WHAT THE TASK ASKS:
Return, exactly and in full, the lines of the records below starting at the one with "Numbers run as" and ending at the one with "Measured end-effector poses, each", and no other lines.

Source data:
'''

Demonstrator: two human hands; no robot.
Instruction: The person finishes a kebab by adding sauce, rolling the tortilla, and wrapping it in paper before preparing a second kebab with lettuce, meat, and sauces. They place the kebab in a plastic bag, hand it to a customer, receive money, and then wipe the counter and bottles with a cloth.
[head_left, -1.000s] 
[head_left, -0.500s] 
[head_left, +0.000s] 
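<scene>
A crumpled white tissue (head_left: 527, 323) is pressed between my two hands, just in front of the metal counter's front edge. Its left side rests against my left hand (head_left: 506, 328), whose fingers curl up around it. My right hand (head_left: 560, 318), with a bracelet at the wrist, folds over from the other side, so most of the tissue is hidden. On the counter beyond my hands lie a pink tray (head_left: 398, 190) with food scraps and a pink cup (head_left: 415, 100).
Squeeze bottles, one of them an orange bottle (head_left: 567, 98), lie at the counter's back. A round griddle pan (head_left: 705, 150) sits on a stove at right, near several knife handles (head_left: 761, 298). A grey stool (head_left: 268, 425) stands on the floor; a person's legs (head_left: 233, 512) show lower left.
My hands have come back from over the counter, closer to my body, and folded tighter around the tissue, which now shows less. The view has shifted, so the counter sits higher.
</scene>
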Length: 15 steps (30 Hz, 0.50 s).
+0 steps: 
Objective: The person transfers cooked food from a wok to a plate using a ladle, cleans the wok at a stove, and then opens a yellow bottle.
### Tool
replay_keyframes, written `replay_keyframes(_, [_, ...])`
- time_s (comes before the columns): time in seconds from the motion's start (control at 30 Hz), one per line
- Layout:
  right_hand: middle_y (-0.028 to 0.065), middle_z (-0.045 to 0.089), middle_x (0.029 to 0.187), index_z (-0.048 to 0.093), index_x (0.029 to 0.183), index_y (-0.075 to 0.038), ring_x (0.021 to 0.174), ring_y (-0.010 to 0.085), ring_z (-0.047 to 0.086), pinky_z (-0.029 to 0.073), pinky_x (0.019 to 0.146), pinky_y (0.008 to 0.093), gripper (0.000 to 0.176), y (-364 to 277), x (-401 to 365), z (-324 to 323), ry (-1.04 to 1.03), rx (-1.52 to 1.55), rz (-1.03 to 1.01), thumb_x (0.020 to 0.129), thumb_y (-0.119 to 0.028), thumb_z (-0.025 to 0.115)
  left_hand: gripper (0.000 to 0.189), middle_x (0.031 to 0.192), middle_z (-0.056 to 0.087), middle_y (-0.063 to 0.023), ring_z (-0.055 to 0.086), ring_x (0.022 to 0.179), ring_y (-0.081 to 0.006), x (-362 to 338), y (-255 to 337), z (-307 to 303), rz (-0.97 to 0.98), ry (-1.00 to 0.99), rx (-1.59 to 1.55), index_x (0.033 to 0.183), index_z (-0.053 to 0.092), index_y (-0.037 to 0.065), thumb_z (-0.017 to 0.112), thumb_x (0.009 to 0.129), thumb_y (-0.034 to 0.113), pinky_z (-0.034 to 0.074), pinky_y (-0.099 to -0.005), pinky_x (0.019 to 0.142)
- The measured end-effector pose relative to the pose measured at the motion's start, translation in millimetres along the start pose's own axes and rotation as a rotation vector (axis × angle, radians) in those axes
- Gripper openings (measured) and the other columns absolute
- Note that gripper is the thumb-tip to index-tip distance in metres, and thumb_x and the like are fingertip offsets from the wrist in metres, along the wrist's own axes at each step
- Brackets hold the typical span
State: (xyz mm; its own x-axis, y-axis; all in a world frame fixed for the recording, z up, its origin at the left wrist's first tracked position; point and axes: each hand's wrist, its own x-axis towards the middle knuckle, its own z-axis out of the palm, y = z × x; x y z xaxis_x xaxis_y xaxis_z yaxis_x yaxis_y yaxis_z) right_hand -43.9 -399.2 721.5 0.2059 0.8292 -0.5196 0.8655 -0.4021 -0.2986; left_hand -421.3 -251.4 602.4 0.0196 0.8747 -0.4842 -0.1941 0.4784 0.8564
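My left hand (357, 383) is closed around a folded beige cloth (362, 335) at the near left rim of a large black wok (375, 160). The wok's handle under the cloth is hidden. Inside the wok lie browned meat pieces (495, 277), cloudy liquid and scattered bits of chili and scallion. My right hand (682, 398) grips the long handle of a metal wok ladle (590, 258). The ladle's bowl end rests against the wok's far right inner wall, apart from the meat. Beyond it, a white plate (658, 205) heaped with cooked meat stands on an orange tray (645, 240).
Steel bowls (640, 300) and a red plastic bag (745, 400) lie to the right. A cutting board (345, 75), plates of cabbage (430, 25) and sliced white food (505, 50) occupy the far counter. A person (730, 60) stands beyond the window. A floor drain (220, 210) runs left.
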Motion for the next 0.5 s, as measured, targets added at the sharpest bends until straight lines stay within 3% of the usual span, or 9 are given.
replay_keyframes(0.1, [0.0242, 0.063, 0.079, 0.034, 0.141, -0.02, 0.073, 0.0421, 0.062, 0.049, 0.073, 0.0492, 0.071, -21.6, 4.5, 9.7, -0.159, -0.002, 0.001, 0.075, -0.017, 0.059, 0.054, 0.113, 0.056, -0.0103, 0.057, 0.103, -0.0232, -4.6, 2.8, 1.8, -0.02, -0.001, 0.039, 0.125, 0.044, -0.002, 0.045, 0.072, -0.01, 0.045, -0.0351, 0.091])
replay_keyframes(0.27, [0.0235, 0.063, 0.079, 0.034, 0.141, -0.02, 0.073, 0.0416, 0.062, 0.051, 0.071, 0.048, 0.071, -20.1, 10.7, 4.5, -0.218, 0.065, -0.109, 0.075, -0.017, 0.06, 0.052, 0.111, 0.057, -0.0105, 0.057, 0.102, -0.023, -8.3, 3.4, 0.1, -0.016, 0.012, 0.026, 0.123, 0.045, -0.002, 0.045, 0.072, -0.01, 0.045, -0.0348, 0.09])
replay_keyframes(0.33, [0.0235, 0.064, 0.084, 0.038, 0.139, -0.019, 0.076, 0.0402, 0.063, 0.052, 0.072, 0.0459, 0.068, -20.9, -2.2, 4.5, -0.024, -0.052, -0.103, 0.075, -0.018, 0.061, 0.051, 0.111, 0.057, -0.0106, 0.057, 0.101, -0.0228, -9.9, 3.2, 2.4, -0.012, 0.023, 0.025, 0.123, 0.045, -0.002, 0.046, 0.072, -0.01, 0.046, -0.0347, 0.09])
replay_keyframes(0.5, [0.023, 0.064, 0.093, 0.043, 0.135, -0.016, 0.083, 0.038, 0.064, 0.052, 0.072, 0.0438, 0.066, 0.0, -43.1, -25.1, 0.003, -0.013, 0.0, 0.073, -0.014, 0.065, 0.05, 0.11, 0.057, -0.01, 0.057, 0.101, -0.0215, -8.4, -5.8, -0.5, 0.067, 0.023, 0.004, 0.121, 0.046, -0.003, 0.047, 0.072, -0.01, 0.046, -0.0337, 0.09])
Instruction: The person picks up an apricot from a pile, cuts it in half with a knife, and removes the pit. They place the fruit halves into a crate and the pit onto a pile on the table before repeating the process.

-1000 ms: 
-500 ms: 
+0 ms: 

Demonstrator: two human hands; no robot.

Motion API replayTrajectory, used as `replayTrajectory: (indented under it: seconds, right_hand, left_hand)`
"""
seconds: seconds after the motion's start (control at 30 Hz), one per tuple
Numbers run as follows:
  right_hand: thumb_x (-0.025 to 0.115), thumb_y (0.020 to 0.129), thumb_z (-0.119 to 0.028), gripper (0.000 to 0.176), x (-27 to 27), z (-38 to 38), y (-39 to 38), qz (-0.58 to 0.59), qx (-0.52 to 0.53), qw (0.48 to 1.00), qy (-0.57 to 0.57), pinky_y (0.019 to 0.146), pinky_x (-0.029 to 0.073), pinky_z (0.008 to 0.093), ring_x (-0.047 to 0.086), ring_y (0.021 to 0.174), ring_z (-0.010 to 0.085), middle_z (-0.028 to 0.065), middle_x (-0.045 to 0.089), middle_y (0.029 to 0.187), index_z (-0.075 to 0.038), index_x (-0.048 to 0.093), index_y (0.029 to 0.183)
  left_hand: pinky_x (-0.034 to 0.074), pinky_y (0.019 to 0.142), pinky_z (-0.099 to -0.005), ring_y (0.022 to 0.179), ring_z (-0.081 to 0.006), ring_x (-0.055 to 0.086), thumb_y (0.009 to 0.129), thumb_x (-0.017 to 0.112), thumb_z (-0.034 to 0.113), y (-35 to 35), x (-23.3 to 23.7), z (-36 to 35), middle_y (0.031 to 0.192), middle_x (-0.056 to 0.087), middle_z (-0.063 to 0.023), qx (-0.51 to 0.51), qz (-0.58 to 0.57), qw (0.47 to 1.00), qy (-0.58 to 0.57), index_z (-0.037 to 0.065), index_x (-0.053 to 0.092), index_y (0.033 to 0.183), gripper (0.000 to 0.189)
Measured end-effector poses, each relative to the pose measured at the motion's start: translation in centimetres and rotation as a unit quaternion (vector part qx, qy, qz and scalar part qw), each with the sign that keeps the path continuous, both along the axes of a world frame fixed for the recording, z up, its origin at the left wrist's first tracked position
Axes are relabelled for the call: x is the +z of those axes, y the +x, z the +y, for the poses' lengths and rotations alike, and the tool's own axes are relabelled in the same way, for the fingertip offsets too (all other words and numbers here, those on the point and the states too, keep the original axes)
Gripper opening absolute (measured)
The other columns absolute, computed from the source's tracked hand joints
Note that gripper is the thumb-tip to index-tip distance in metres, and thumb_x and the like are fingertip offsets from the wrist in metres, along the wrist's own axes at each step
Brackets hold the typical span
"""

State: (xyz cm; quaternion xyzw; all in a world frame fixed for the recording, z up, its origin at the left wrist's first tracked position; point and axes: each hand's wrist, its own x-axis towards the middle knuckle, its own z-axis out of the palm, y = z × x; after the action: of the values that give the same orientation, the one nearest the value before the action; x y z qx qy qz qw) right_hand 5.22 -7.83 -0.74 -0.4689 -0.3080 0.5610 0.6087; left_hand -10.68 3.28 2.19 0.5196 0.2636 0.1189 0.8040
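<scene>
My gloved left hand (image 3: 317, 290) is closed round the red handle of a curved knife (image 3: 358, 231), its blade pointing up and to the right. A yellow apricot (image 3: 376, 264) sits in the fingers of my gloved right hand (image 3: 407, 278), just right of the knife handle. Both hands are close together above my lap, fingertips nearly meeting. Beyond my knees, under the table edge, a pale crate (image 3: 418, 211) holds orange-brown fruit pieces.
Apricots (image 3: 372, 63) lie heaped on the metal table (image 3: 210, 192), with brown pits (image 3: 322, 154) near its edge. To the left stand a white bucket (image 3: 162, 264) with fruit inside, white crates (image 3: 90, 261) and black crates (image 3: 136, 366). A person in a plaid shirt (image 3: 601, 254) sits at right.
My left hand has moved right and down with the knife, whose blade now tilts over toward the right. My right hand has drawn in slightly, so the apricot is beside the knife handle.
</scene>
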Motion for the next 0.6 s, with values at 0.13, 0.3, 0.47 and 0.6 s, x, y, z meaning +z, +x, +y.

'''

ANSWER TO THIS TASK:
Numbers run as follows:
  right_hand: thumb_x (-0.025 to 0.115), thumb_y (0.020 to 0.129), thumb_z (-0.119 to 0.028), gripper (0.000 to 0.176), x (-27 to 27), z (-38 to 38), y (-39 to 38), qz (-0.58 to 0.59), qx (-0.52 to 0.53), qw (0.48 to 1.00), qy (-0.57 to 0.57), pinky_y (0.019 to 0.146), pinky_x (-0.029 to 0.073), pinky_z (0.008 to 0.093), ring_x (-0.047 to 0.086), ring_y (0.021 to 0.174), ring_z (-0.010 to 0.085), middle_z (-0.028 to 0.065), middle_x (-0.045 to 0.089), middle_y (0.029 to 0.187), index_z (-0.075 to 0.038), index_x (-0.048 to 0.093), index_y (0.029 to 0.183)
  left_hand: pinky_x (-0.034 to 0.074), pinky_y (0.019 to 0.142), pinky_z (-0.099 to -0.005), ring_y (0.022 to 0.179), ring_z (-0.081 to 0.006), ring_x (-0.055 to 0.086), thumb_y (0.009 to 0.129), thumb_x (-0.017 to 0.112), thumb_z (-0.034 to 0.113), y (-35 to 35), x (-23.3 to 23.7), z (-36 to 35), middle_y (0.031 to 0.192), middle_x (-0.056 to 0.087), middle_z (-0.063 to 0.023), qx (-0.51 to 0.51), qz (-0.58 to 0.57), qw (0.47 to 1.00), qy (-0.58 to 0.57), index_z (-0.037 to 0.065), index_x (-0.053 to 0.092), index_y (0.033 to 0.183), gripper (0.000 to 0.189)
Measured end-effector poses, each relative to the pose measured at the motion's start: translation in centimetres and rotation as a unit quaternion (vector part qx, qy, qz and scalar part qw), each with the sign that keeps the path continuous, both along the axes of a world frame fixed for the recording, z up, its origin at the left wrist's first tracked position

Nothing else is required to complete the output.